Records from a data source:
====

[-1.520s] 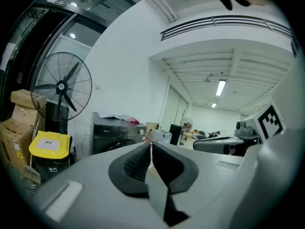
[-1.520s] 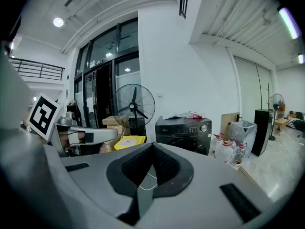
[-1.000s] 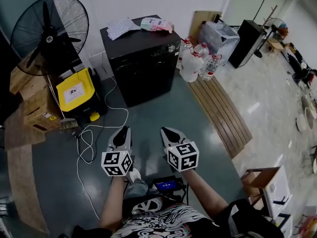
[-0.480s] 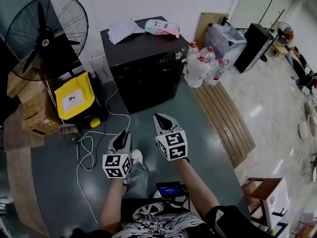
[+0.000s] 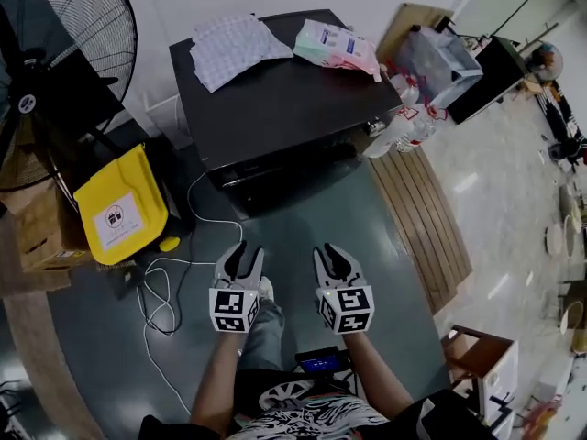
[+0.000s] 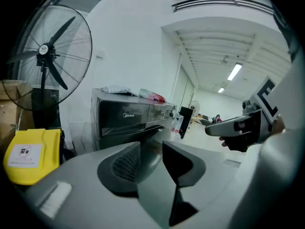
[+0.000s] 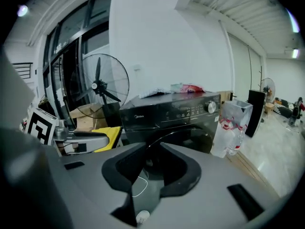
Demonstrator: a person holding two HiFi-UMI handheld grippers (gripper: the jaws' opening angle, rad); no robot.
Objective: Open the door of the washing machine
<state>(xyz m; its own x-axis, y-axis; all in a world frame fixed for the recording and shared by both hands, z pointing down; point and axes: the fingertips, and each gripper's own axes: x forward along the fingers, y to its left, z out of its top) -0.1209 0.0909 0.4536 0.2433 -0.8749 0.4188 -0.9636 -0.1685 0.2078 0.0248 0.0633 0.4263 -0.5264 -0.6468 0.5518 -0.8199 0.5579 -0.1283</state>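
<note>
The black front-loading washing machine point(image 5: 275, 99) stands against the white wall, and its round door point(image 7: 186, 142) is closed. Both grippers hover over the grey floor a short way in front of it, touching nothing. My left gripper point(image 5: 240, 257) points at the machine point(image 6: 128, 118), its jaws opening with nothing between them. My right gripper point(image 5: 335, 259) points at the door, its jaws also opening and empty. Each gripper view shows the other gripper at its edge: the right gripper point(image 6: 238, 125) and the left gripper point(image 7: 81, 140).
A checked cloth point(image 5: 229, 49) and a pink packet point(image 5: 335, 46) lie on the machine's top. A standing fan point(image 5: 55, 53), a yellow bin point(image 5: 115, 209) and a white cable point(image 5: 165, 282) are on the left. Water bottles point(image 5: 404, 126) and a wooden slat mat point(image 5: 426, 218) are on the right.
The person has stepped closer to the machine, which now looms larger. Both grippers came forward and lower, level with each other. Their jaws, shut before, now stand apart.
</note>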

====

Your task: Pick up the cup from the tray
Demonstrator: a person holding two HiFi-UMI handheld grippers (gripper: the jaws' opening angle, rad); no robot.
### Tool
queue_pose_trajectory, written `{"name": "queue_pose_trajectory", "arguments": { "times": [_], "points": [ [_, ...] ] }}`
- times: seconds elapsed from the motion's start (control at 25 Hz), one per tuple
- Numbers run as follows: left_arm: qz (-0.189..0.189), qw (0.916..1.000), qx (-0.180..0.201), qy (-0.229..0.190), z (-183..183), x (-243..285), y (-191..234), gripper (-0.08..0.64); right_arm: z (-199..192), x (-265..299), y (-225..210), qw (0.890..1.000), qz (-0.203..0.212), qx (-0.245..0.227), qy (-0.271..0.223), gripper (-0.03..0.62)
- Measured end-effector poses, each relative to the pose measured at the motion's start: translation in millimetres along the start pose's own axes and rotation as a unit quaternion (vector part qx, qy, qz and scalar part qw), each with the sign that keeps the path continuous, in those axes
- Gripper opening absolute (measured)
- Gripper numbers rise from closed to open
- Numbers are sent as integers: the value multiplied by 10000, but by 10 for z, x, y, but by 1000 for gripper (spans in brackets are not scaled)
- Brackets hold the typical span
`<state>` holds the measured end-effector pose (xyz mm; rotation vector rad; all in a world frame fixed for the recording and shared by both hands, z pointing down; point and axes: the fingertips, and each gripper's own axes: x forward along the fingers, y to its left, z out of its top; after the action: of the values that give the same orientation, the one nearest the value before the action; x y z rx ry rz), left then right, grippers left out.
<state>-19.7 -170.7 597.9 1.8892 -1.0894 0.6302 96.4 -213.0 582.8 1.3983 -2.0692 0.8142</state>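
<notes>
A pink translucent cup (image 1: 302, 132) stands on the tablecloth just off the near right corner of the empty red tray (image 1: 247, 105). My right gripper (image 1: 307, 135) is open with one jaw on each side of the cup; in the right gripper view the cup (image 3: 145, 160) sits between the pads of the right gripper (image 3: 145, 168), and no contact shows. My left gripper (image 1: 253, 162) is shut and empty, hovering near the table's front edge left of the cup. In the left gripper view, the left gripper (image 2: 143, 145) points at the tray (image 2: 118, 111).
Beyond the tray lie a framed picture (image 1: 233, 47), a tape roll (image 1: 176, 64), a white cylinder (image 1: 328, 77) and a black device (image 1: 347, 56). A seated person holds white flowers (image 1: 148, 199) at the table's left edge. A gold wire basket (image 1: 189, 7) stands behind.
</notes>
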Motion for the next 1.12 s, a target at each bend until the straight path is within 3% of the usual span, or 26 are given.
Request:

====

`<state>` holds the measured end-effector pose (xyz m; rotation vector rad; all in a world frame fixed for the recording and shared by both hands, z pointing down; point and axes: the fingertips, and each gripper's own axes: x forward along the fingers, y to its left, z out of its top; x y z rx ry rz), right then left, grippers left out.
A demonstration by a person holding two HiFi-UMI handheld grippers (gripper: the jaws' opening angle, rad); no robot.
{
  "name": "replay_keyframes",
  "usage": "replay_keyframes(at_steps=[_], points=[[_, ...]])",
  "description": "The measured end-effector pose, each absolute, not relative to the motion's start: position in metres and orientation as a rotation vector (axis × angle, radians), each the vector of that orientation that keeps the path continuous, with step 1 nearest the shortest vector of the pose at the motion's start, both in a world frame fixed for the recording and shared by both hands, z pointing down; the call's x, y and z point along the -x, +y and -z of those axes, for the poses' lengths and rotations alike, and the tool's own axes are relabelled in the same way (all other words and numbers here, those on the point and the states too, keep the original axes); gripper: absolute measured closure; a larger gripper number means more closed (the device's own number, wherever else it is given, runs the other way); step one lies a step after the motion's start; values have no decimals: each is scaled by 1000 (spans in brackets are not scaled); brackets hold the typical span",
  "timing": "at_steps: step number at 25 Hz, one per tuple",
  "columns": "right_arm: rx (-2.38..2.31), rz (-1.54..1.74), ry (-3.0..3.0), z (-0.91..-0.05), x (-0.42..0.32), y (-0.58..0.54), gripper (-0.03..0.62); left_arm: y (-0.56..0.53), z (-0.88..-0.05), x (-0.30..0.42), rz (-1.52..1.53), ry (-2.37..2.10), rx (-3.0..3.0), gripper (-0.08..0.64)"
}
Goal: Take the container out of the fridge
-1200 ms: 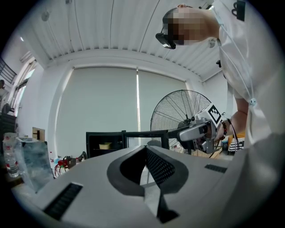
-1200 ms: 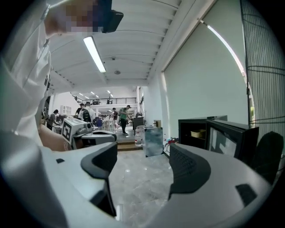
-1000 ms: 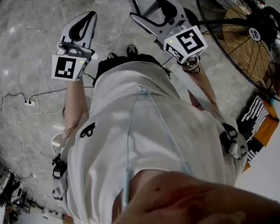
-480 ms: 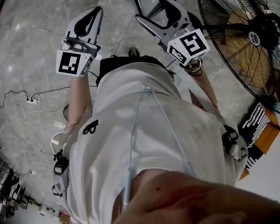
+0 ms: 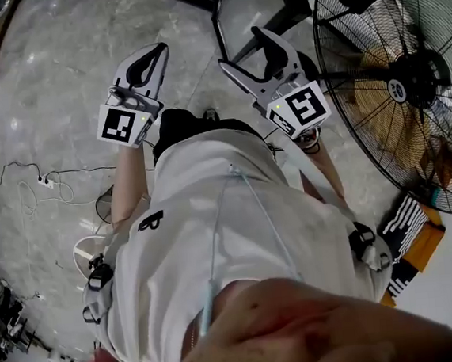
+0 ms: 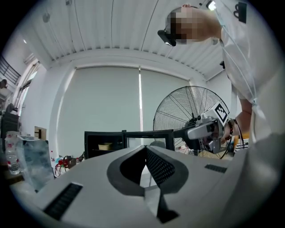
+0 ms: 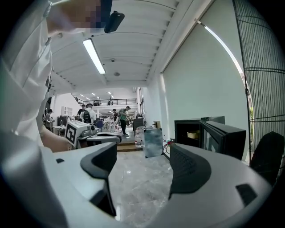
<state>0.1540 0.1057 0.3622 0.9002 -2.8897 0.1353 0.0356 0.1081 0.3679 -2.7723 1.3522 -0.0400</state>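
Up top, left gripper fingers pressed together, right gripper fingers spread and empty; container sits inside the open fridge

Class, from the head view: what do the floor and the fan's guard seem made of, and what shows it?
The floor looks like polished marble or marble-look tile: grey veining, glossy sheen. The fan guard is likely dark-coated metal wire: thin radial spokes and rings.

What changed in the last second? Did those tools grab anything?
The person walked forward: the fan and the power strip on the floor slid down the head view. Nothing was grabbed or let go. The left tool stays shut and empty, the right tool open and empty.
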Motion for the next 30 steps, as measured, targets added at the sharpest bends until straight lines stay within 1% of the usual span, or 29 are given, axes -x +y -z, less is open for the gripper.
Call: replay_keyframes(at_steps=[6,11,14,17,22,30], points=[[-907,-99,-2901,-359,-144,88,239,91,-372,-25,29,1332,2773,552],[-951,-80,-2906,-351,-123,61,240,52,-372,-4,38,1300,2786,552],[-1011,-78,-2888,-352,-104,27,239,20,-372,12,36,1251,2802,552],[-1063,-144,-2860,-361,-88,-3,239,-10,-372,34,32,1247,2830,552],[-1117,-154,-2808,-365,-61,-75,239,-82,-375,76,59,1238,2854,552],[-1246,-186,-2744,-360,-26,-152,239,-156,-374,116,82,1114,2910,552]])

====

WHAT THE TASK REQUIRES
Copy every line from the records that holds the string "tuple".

REPLY
- times: seconds elapsed from the motion's start (control at 25 Hz), one per tuple
  "timing": "at_steps: step number at 25 Hz, one per tuple",

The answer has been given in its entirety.